Um grupo de 14 cristãos foi morto por extremistas muçulmanos de um grupo ex-Seleka na cidade de Bria, na República Centro-Africana, na noite da última quinta-feira (6).

Entre os cristãos mortos havia dez mulheres, dois homens e duas crianças. Não há informação dos nomes.

Colaboradores da Portas Abertas foram informados de que a maioria das vítimas do sexo masculino tinha ferimentos à bala, enquanto as mulheres e crianças tinham feridas feitas por corte. Ao menos uma das mulheres estava grávida.

Um líder cristão nos informou que as mortes ocorreram a um quilômetro de um acampamento de pessoas internamente deslocadas.

“Provavelmente, eles foram mortos quando voltavam da fazenda”, disse outro líder da igreja. Gedeon, um cristão que vive no acampamento, afirma que a situação está muito tensa na região.

O acampamento abriga cerca de 50 mil pessoas, cristãos em sua maioria, e também seguidores de religiões tradicionais da cidade de Bria e áreas vizinhas.

Eles são mantidos no acampamento devido à insegurança, mesmo depois das negociações em Cartum organizadas pela Rússia em 28 de agosto.

Durante as negociações em Cartum, os principais líderes dos grupos armados mais fortes assinaram um acordo preliminar. Facilitadores também se reuniram com representantes de 14 grupos armados pela terceira vez para finalizar demandas conjuntas.

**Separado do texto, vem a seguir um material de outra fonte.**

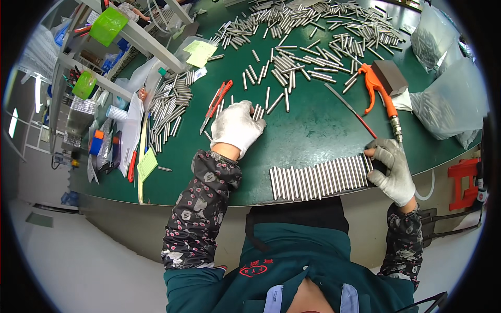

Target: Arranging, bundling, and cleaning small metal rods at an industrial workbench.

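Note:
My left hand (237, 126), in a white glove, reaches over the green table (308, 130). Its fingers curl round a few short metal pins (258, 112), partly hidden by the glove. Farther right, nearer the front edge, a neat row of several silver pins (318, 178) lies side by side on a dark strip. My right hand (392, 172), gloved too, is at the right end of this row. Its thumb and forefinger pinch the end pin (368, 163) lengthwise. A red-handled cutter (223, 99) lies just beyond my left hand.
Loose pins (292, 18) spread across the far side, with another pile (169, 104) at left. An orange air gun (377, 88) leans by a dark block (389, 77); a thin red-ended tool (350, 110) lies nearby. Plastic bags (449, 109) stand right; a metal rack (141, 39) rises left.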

Há pelo menos quatro facções ex-Seleka atuando em Bria: FPRC, UPC, Ex-Seleka e Seleka Renové. Os cristãos de Bria são ameaçados e afligidos por eles.

“Eles não querem ver nenhum cristão aqui. Dizem que todos são anti-Balaka [termo utilizado para se referir às milícias cristãs]; então, se você for pego, já era. Eles alegam falsamente que líderes cristãos são líderes do anti-Balaka. Cristãos nunca vão para a cidade, porque se forem são ameaçados, presos e obrigados a pagar fianças para serem libertos. Não há como sair da cidade. Eles bloquearam todas as estradas. Nós, cristãos, não temos mais o que fazer, não temos comida e nem para onde ir. Dependemos somente das orações. Orem por nós”, desabafou um líder da igreja. Outro líder cristão no acampamento disse: “É uma situação muito difícil. Oramos para que Deus nos ajude”.